Qui a dit que le rose n'allait pas aux artisans ? Sûrement pas Marina Bezes ! C'est en "rose de travail" que cette artisan-peintre en bâtiment, à la tête de son entreprise depuis plus d'une décennie, et ses salariées — une apprentie, une salariée en reconversion, complétées ponctuellement par des intérimaires) travaillent. Car ici, être une femme artisan c'est, non seulement assumé, mais même revendiqué !

Ce positionnement est né d’un constat terrain. Au fil des années, ses clients ont souvent exprimé leur confiance envers une femme artisan et valorisé une approche jugée plus attentive aux détails. Marina décide alors de transformer cette singularité en véritable axe de différenciation. Elle construit une image de marque forte autour du slogan « Le peintre est une nana », accompagnée d’une communication visuelle marquée, notamment par des tenues professionnelles roses qui renforcent sa visibilité et son identité.

Pourquoi être artisan aujourd'hui ?

« Être artisan aujourd’hui, c’est exercer un métier concret, exigeant et profondément humain. J’ai choisi la peinture parce que j’aime transformer les espaces, voir le résultat de mon travail et apporter une vraie satisfaction aux clients. Mon parcours m’a aussi appris qu’il fallait parfois s’affirmer, surtout en tant que femme dans le bâtiment. C’est pour cela que j’ai envie de transmettre, de donner confiance à d’autres femmes et de montrer qu’elles ont toute leur place dans nos métiers. »



Son parcours est celui d’une reconversion. Issue d’un environnement familial valorisant les études, elle commence par un cursus universitaire en mathématiques, qu’elle abandonne avant son terme. Une expérience artistique à l’adolescence, lorsqu’elle réalise une fresque murale, lui fait découvrir la technicité du métier de peintre. À 23 ans, elle choisit de se réorienter : stage découverte, apprentissage en CFA à Toulouse, CAP peinture, brevet professionnel, missions en intérim et en CDD, avant de s’installer dans l’Aude. Après un licenciement économique, elle crée sa propre entreprise en 2015.

L’activité démarre en micro-entreprise puis évolue en EIRL après les inondations de 2018, qui génèrent une forte demande. La véritable phase de développement commence en 2023, avec l’arrivée d’une apprentie, puis d’une deuxième collaboratrice en reconversion, donnant progressivement naissance à une équipe féminine structurée.
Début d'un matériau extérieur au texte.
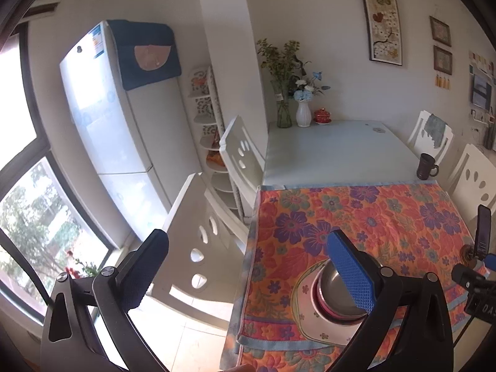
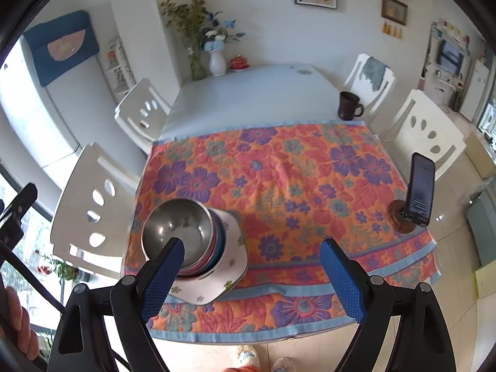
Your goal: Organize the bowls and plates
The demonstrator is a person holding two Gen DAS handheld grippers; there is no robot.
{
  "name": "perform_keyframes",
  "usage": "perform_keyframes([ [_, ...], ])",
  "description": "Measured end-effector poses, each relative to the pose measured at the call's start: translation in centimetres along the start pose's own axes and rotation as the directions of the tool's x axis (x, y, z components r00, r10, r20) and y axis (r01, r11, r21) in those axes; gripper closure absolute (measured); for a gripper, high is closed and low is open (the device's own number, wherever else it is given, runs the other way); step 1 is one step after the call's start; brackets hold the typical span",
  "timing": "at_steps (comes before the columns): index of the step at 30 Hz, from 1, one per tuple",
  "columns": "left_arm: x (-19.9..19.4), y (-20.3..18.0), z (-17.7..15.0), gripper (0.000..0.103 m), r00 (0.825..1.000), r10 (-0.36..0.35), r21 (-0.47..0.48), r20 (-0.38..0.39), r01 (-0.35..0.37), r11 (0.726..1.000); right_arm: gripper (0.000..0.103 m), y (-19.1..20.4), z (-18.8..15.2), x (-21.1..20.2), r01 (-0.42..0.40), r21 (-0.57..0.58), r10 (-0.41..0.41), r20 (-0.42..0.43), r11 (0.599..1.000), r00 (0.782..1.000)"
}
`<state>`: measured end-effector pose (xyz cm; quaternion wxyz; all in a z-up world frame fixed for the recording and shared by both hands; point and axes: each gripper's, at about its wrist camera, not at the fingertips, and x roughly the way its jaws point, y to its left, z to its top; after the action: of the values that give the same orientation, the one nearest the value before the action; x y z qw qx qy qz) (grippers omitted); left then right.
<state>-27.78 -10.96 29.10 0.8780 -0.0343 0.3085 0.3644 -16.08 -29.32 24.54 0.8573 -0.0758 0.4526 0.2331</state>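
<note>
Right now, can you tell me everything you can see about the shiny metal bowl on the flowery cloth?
The metal bowl is round, silvery and looks like steel, with a smooth, empty inside that shines with reflected light. It sits upright on top of a stack: under it show pink and blue rims of other bowls, and below those a white plate with little flowers, all near the front left corner of the flowery cloth. The right tool hangs open above it; whether its left pad touches the bowl cannot be told.

A dark mug [image 2: 349, 105] stands beyond the floral cloth [image 2: 279, 179]; a phone [image 2: 420, 189] leans upright at its right edge.
</note>
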Motion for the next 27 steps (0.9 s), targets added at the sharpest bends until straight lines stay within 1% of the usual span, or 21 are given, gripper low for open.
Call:
perform_keyframes([
  [4, 0.0, -1.8, -0.3, 0.001, 0.997, -0.078, 0.037, -0.012, 0.078, 0.996, 0.016, -0.4, 0.4, -0.7, 0.041, 0.001, -0.041, 0.028, 0.999, 0.999],
  [6, 0.2, -2.6, -0.8, 0.001, 0.994, -0.105, 0.049, -0.034, 0.106, 0.993, 0.015, -0.4, 0.4, -0.8, 0.062, -0.006, -0.062, 0.035, 0.998, 0.997],
  [8, 0.5, -3.0, -1.4, 0.001, 0.989, -0.136, 0.053, -0.064, 0.140, 0.989, 0.015, -0.2, 0.3, -0.6, 0.072, -0.006, -0.072, 0.026, 0.997, 0.997],
  [10, 0.5, -3.2, -2.0, 0.001, 0.985, -0.154, 0.057, -0.075, 0.159, 0.986, 0.015, 0.0, 0.1, -0.2, 0.066, -0.005, -0.066, 0.013, 0.998, 0.998],
  [13, 0.5, -3.3, -2.7, 0.001, 0.985, -0.152, 0.084, -0.080, 0.159, 0.984, 0.015, 0.7, -0.1, 0.2, 0.072, -0.016, -0.072, 0.005, 0.997, 0.997],
  [15, 0.8, -3.2, -3.3, 0.001, 0.985, -0.149, 0.085, -0.084, 0.156, 0.984, 0.015, 1.3, -0.3, 0.5, 0.088, -0.024, -0.088, 0.007, 0.996, 0.996],
  [20, 1.7, -2.9, -4.9, 0.001, 0.974, -0.182, 0.071, -0.135, 0.193, 0.979, 0.015, 2.6, -1.7, 1.5, 0.113, -0.023, -0.113, -0.012, 0.993, 0.993],
  [24, 2.1, -2.9, -5.7, 0.001, 0.970, -0.174, 0.077, -0.172, 0.189, 0.979, 0.015, 3.6, -2.7, 2.5, 0.102, -0.030, -0.104, -0.055, 0.994, 0.993],
  [27, 2.3, -2.6, -6.1, 0.001, 0.970, -0.164, 0.070, -0.181, 0.179, 0.981, 0.015, 4.5, -2.9, 2.8, 0.092, -0.043, -0.095, -0.064, 0.995, 0.993],
])
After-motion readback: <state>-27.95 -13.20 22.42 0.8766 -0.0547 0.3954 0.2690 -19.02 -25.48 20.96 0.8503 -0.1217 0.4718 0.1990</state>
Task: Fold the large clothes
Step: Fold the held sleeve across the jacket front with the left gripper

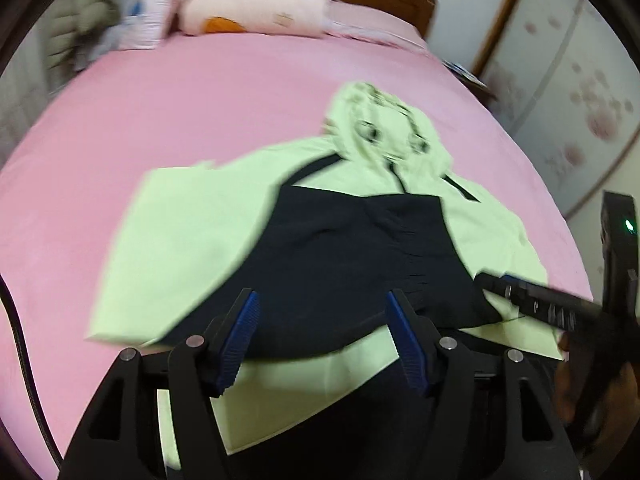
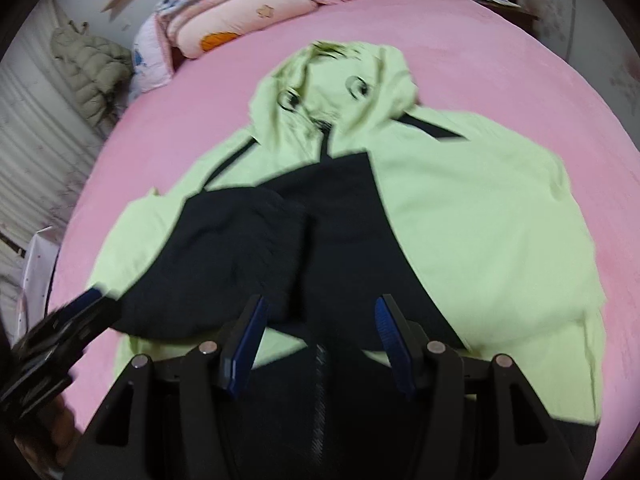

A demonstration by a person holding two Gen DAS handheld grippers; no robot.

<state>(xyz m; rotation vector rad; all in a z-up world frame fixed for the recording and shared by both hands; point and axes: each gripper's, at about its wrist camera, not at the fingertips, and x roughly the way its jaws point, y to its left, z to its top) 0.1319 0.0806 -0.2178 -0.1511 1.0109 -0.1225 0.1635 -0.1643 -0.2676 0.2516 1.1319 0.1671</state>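
Pink bed (image 1: 200, 120): hooded jacket (image 1: 192, 248) beneath both open jaws, unheld.

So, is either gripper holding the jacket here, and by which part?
Nothing is held. The left gripper and right gripper both stand open above the jacket, pads clear of the fabric.

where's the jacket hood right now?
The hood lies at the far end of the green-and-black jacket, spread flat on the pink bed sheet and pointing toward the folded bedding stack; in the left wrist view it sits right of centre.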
Une volonté personnelle de transmission


Au-delà d’un choix d’image, cette orientation répond aussi à une volonté personnelle de transmission. Ayant elle-même rencontré des difficultés d’intégration et parfois des comportements sexistes dans le secteur, Marina souhaite offrir à d’autres femmes un environnement d’apprentissage rassurant, où elles peuvent gagner confiance et compétences avant d’intégrer éventuellement des entreprises plus mixtes.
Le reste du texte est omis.